ABOUT THIS EXERCISE -
State only how many lines in the listing contain the string "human".
◆ ◆ ◆ ◆
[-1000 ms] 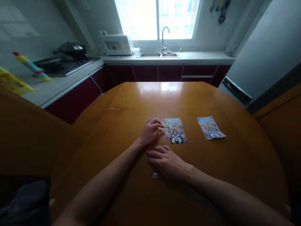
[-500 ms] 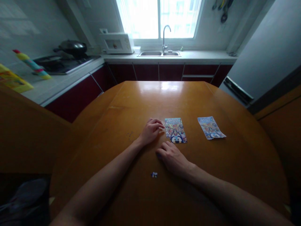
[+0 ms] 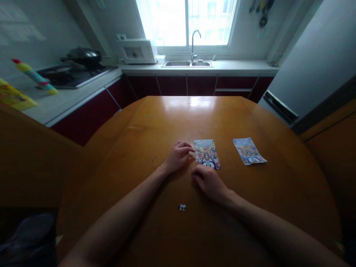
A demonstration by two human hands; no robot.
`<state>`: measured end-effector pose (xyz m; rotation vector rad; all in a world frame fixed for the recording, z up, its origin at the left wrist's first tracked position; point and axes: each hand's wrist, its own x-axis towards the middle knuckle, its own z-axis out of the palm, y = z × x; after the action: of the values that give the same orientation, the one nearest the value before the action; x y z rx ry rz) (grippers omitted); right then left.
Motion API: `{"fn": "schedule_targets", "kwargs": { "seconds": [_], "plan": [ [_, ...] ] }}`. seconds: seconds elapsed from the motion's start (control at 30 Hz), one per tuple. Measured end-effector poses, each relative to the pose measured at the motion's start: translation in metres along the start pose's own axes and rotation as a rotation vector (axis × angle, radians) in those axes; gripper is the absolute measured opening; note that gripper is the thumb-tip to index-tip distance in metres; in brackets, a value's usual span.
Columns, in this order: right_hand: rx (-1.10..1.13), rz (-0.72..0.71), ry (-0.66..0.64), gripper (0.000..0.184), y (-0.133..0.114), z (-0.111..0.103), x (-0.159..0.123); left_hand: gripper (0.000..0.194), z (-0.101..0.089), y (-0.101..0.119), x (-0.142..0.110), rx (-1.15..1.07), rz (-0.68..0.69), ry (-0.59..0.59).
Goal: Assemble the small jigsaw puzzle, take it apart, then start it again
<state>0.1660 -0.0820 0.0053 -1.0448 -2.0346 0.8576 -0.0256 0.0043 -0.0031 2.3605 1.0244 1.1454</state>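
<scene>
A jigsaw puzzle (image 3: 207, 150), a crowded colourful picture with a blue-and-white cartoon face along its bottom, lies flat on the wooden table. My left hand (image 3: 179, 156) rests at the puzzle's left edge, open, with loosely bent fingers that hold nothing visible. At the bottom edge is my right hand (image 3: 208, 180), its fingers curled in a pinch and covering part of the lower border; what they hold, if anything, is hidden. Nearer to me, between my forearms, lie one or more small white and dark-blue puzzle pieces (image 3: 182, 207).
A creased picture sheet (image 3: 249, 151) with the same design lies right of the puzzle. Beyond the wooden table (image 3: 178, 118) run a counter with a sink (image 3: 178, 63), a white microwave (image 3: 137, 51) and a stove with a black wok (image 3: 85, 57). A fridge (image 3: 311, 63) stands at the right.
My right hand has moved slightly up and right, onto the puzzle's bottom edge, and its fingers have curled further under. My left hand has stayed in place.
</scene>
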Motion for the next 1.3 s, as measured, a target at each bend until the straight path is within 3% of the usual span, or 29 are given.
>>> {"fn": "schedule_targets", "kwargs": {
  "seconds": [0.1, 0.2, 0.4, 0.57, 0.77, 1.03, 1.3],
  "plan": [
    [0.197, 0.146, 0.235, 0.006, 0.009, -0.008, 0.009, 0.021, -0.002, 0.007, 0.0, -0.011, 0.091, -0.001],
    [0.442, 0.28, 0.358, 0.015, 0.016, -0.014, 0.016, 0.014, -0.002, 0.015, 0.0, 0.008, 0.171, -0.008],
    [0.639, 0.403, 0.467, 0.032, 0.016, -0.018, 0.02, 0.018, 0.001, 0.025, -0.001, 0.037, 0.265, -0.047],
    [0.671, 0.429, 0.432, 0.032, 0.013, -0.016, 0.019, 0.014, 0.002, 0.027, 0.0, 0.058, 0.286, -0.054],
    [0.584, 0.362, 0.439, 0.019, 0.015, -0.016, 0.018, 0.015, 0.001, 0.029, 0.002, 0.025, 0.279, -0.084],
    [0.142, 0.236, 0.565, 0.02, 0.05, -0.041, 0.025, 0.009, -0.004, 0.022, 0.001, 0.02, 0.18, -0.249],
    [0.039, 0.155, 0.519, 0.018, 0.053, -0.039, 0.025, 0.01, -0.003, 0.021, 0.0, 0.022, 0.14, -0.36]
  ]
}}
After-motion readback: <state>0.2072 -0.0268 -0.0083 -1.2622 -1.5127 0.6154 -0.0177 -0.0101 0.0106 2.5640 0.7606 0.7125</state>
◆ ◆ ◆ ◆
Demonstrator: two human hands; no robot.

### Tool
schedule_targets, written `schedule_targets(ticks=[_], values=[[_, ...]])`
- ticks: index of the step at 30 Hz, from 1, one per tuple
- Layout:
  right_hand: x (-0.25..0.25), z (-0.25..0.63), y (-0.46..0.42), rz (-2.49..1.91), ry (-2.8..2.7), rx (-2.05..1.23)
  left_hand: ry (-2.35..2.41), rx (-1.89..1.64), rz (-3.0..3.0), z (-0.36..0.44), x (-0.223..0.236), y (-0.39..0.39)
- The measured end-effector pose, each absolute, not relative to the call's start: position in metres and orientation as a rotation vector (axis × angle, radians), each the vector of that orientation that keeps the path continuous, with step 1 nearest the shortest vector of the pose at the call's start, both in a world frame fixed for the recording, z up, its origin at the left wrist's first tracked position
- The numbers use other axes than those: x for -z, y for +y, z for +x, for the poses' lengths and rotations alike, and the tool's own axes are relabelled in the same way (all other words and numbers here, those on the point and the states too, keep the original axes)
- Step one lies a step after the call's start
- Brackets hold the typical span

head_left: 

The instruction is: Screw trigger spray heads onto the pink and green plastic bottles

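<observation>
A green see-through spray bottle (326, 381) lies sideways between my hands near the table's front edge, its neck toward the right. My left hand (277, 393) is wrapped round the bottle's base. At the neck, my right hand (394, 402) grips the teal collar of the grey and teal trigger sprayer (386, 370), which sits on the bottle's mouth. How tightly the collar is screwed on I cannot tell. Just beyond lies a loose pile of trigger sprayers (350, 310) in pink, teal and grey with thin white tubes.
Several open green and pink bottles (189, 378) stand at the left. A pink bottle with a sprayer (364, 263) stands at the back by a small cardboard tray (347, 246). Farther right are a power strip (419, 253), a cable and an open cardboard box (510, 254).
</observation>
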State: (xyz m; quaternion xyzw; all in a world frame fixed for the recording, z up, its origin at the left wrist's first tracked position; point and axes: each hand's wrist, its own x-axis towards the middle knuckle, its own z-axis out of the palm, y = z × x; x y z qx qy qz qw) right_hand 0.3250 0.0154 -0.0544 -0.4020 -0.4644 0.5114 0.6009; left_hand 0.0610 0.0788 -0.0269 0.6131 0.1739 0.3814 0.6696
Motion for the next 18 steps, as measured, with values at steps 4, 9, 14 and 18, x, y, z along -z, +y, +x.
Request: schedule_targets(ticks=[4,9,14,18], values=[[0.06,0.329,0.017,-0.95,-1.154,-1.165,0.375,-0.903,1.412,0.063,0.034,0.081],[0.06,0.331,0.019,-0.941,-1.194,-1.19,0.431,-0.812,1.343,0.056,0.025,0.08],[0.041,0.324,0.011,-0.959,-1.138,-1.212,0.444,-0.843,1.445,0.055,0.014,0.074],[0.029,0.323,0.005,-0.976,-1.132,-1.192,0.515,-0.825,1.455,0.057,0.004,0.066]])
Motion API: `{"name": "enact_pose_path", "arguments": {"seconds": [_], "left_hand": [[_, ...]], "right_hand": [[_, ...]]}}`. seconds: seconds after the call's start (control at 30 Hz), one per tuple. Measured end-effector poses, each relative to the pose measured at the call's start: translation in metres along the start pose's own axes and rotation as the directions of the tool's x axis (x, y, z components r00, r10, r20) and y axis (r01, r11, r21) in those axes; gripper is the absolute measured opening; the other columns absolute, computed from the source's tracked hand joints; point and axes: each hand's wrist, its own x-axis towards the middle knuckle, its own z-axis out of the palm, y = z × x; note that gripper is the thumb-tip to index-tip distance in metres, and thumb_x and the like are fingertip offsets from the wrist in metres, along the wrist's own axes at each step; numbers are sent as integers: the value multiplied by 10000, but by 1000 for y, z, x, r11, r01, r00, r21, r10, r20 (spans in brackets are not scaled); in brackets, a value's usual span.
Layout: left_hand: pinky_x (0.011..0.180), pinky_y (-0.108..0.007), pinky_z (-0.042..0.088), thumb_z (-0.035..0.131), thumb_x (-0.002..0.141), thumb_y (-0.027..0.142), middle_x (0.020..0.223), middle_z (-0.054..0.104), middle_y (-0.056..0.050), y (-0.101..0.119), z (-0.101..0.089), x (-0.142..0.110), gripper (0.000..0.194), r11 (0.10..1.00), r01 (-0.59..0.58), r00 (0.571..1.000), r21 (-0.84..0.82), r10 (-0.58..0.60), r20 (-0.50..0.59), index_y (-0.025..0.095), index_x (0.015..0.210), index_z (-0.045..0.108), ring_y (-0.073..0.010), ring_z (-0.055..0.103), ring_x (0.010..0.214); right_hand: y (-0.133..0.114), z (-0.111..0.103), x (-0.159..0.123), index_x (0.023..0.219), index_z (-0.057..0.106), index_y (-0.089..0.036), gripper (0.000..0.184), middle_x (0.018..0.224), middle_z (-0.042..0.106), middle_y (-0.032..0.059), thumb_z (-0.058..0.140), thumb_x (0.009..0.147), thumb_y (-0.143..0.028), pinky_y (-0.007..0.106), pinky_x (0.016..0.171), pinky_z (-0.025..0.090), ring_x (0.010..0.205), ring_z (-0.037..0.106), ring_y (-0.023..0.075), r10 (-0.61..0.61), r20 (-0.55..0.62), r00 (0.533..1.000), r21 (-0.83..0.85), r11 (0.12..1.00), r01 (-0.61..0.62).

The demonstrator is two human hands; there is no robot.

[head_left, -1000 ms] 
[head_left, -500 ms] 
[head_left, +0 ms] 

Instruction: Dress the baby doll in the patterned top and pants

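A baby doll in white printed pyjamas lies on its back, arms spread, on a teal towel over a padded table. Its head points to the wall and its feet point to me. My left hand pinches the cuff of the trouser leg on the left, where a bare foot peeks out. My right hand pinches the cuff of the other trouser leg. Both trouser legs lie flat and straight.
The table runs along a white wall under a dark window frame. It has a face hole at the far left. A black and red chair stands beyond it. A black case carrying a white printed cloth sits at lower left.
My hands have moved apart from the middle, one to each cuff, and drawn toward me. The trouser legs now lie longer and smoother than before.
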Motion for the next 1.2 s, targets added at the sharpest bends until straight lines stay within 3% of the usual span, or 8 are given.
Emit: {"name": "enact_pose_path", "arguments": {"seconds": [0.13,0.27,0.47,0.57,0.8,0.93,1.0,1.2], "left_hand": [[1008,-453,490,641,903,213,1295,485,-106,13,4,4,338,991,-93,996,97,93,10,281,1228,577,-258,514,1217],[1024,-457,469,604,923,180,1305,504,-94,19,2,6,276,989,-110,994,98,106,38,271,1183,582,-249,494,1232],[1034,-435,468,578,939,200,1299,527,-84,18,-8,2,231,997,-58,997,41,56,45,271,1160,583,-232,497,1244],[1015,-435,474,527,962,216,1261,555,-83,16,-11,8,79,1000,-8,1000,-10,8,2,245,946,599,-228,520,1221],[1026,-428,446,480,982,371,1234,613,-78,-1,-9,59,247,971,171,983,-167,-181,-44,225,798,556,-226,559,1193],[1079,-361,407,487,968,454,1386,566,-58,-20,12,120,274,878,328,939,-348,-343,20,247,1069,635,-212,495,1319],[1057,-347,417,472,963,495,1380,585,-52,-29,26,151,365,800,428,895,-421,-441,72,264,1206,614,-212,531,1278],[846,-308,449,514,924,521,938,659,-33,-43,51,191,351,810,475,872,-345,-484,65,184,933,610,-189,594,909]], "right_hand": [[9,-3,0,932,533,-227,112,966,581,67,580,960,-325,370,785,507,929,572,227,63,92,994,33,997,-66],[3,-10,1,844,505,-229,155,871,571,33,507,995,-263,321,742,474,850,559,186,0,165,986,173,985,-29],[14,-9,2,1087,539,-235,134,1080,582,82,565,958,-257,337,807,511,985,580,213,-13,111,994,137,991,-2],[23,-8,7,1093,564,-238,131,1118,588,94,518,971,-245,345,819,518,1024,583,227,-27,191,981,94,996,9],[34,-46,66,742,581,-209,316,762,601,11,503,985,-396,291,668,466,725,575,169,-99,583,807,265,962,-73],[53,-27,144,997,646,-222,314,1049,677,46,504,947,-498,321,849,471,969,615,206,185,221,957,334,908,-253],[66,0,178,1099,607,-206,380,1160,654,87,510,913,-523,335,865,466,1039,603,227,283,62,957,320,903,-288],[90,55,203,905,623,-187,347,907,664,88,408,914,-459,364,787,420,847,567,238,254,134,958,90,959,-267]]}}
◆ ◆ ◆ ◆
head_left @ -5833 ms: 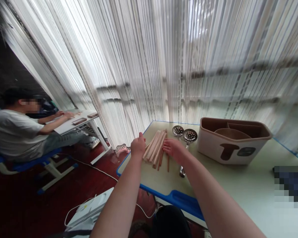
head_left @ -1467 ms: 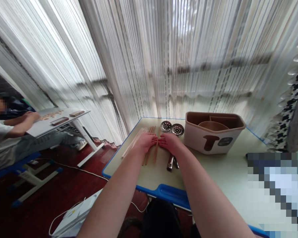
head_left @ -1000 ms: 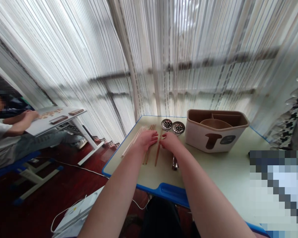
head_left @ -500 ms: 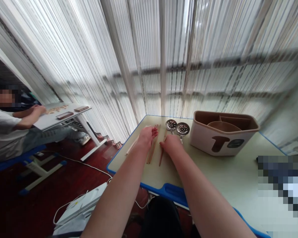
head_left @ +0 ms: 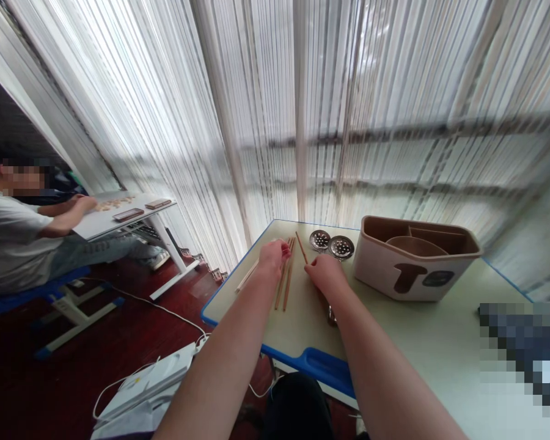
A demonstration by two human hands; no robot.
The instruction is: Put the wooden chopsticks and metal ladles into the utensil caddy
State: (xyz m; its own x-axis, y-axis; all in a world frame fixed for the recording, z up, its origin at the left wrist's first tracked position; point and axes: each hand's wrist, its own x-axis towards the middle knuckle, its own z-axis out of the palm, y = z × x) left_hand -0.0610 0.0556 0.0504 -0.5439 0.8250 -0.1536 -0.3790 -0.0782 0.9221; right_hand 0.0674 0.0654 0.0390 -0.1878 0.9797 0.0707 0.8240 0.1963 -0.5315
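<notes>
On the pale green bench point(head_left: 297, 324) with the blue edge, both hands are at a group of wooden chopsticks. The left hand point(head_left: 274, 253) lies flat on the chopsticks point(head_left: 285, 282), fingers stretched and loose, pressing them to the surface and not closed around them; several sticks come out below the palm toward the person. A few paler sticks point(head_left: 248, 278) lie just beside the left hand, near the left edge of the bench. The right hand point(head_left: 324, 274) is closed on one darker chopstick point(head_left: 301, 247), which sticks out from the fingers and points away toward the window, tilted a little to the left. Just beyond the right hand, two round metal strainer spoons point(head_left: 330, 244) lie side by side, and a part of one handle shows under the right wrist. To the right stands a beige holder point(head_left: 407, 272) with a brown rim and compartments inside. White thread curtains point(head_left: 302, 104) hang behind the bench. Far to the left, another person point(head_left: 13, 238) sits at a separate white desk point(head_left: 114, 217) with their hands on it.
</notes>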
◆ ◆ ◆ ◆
ANSWER BOX -
4